Would you print the listing that follows exactly, but without its pictures?

--------------------

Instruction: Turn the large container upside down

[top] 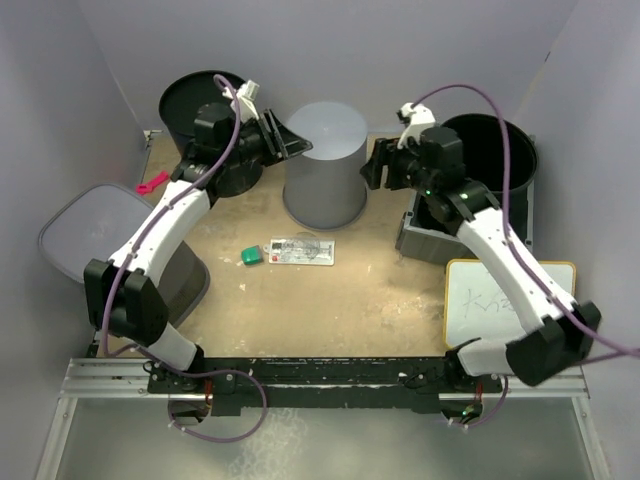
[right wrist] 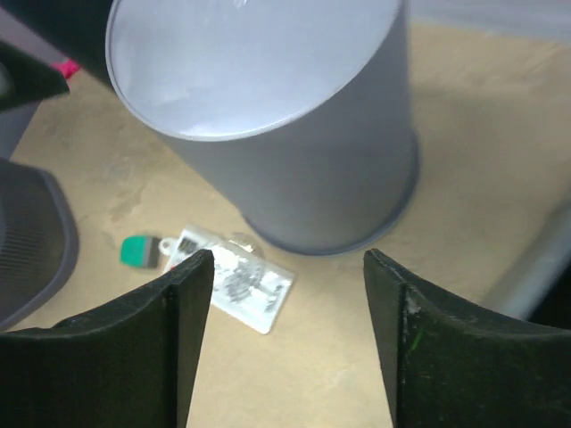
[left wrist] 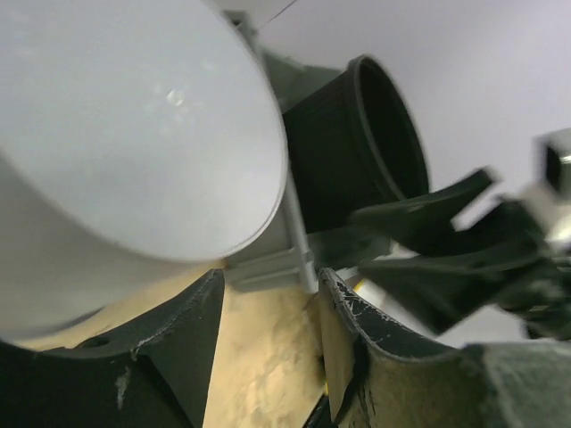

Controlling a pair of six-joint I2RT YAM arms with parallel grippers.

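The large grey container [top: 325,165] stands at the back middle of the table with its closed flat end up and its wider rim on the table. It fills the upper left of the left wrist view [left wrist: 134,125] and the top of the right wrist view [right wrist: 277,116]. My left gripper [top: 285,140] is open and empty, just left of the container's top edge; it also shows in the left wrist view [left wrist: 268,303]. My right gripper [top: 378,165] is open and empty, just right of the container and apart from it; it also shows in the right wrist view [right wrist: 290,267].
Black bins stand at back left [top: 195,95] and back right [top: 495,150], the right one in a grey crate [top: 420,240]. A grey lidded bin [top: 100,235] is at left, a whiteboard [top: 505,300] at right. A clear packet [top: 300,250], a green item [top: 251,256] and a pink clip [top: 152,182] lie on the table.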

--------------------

TASK RESPONSE:
Instruction: Turn the large container upside down

[top] 
[right wrist] 
[left wrist] 

Controlling a pair of six-joint I2RT YAM arms with parallel grippers.

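The large grey container [top: 325,165] stands at the back middle of the table with its closed flat end up and its wider rim on the table. It fills the upper left of the left wrist view [left wrist: 134,125] and the top of the right wrist view [right wrist: 277,116]. My left gripper [top: 285,140] is open and empty, just left of the container's top edge; it also shows in the left wrist view [left wrist: 268,303]. My right gripper [top: 378,165] is open and empty, just right of the container and apart from it; it also shows in the right wrist view [right wrist: 290,267].
Black bins stand at back left [top: 195,95] and back right [top: 495,150], the right one in a grey crate [top: 420,240]. A grey lidded bin [top: 100,235] is at left, a whiteboard [top: 505,300] at right. A clear packet [top: 300,250], a green item [top: 251,256] and a pink clip [top: 152,182] lie on the table.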

There is no more to the output.